Dataset records
● ● ● ● ●

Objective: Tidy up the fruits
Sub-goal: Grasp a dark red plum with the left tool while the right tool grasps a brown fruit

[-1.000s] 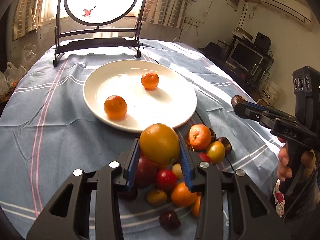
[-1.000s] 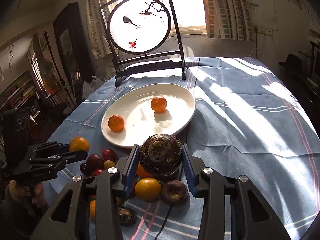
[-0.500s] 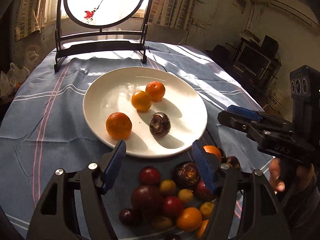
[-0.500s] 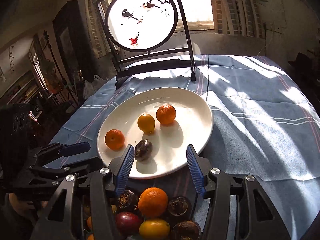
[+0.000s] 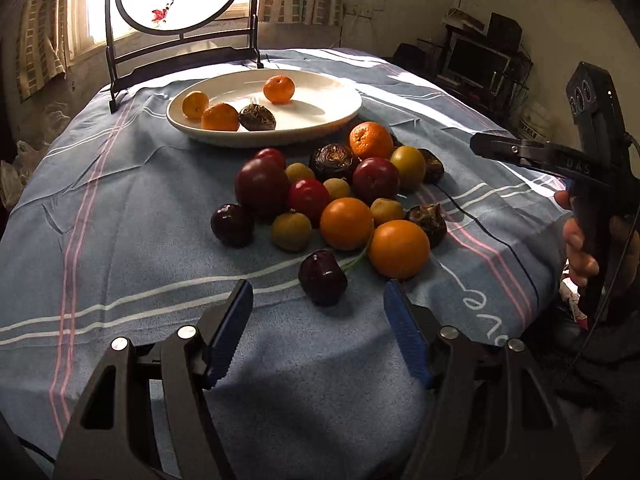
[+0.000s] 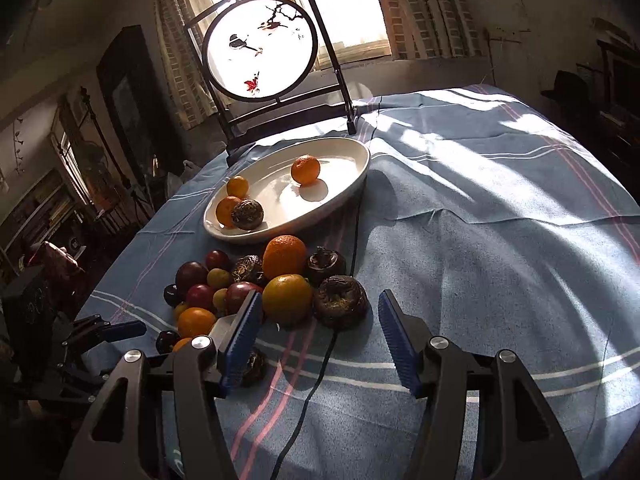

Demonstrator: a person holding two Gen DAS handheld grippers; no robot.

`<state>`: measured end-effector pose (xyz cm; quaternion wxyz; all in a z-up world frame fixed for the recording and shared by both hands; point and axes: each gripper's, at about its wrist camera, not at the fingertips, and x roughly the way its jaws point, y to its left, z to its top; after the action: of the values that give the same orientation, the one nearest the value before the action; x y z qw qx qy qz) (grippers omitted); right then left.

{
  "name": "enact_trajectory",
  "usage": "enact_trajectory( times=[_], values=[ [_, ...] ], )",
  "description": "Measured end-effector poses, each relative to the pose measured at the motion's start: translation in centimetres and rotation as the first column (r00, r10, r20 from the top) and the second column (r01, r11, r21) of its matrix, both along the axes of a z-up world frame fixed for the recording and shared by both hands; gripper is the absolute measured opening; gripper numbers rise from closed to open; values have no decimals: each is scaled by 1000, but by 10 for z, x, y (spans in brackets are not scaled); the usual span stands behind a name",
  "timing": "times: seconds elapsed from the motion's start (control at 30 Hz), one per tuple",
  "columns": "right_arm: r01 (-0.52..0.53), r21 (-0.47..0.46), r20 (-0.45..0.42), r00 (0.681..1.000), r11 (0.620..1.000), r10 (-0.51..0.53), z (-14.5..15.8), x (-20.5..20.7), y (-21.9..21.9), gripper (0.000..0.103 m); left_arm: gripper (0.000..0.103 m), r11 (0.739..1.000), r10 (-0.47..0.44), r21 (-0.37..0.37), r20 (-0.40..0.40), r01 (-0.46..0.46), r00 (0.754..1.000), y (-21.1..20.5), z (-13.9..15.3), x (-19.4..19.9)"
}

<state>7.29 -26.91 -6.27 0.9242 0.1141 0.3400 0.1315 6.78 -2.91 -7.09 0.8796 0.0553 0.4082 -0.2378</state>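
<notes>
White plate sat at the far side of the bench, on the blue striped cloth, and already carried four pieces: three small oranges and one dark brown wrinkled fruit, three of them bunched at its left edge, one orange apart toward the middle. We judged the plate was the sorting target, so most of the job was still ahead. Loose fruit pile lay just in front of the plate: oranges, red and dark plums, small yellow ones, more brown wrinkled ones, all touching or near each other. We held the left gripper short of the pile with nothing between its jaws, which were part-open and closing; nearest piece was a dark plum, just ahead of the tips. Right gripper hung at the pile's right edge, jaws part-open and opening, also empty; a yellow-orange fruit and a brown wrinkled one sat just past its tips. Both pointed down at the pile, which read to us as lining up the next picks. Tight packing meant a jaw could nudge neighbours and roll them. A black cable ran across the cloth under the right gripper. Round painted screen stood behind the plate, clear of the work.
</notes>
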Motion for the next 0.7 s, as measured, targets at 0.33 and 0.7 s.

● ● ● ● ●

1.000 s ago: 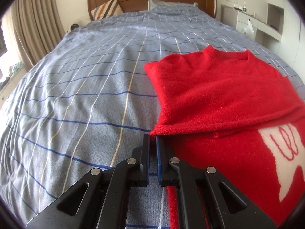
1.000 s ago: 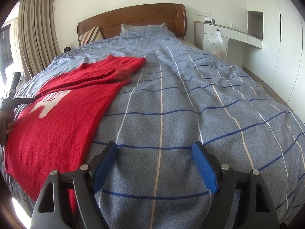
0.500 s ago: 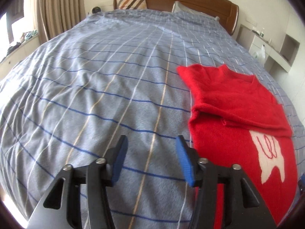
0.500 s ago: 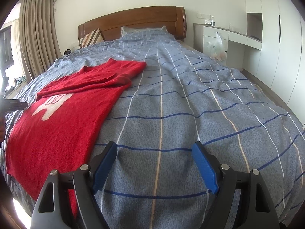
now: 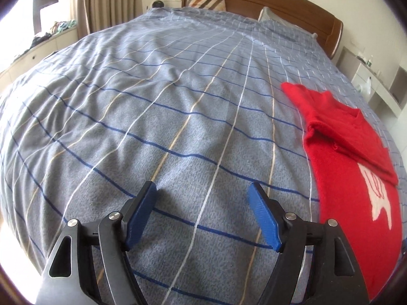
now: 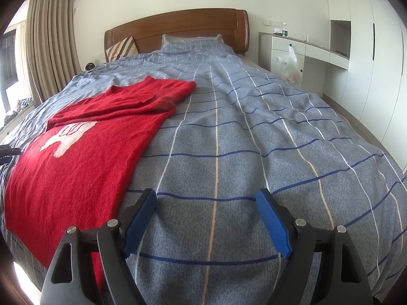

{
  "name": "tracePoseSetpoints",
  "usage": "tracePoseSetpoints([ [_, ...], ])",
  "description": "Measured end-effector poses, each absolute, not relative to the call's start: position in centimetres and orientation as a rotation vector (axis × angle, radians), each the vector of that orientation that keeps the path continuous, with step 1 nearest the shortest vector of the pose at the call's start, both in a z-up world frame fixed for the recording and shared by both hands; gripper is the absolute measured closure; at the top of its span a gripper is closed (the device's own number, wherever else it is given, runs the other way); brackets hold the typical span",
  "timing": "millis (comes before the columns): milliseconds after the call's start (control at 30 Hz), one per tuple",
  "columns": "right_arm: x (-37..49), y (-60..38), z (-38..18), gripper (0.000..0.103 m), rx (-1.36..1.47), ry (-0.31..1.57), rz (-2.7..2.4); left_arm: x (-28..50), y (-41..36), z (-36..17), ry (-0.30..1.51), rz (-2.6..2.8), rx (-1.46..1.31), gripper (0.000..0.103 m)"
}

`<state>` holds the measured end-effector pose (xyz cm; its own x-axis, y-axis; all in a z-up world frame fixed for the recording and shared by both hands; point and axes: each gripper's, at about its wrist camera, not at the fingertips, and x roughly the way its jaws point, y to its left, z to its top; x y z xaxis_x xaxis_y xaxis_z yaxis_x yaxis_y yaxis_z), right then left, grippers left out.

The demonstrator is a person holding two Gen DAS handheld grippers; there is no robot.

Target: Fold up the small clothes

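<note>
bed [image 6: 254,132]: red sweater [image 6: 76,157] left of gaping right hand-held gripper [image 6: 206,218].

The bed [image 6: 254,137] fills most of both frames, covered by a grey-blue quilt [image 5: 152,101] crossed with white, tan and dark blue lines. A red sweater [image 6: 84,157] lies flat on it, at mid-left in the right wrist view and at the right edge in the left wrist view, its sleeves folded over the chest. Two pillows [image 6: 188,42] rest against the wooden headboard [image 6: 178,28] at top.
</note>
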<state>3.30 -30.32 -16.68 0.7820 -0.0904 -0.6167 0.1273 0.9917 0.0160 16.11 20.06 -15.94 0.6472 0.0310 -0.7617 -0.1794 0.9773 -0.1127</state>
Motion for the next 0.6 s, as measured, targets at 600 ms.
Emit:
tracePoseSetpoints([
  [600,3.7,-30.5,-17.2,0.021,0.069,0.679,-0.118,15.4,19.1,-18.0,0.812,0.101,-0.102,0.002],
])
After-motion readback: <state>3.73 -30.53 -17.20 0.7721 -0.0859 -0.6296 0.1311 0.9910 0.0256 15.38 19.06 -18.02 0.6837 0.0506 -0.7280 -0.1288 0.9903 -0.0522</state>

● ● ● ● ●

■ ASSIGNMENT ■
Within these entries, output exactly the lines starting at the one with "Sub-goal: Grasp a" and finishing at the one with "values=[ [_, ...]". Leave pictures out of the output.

■ RESULT BELOW ■
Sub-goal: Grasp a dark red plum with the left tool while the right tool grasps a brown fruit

[-1.000s] 
[-1.000s] 
[-0.500s] 
[-0.500s] 
[+0.000s] 
[+0.000s] 

Demonstrator: a person holding two Gen DAS handheld grippers; no robot.

`<state>`: measured end-effector pose (xyz cm; quaternion wxyz; all in a z-up world frame fixed for the recording and shared by both hands; point and axes: each gripper's, at about its wrist camera, not at the fingertips, and x roughly the way its jaws point, y to its left, z to its top; after the action: of the values that give the same orientation, the one nearest the value before the action; x y z qw qx qy qz) (grippers omitted); right then left.

{
  "name": "enact_trajectory",
  "usage": "enact_trajectory( times=[_], values=[ [_, ...] ], )",

The exercise concludes with this answer.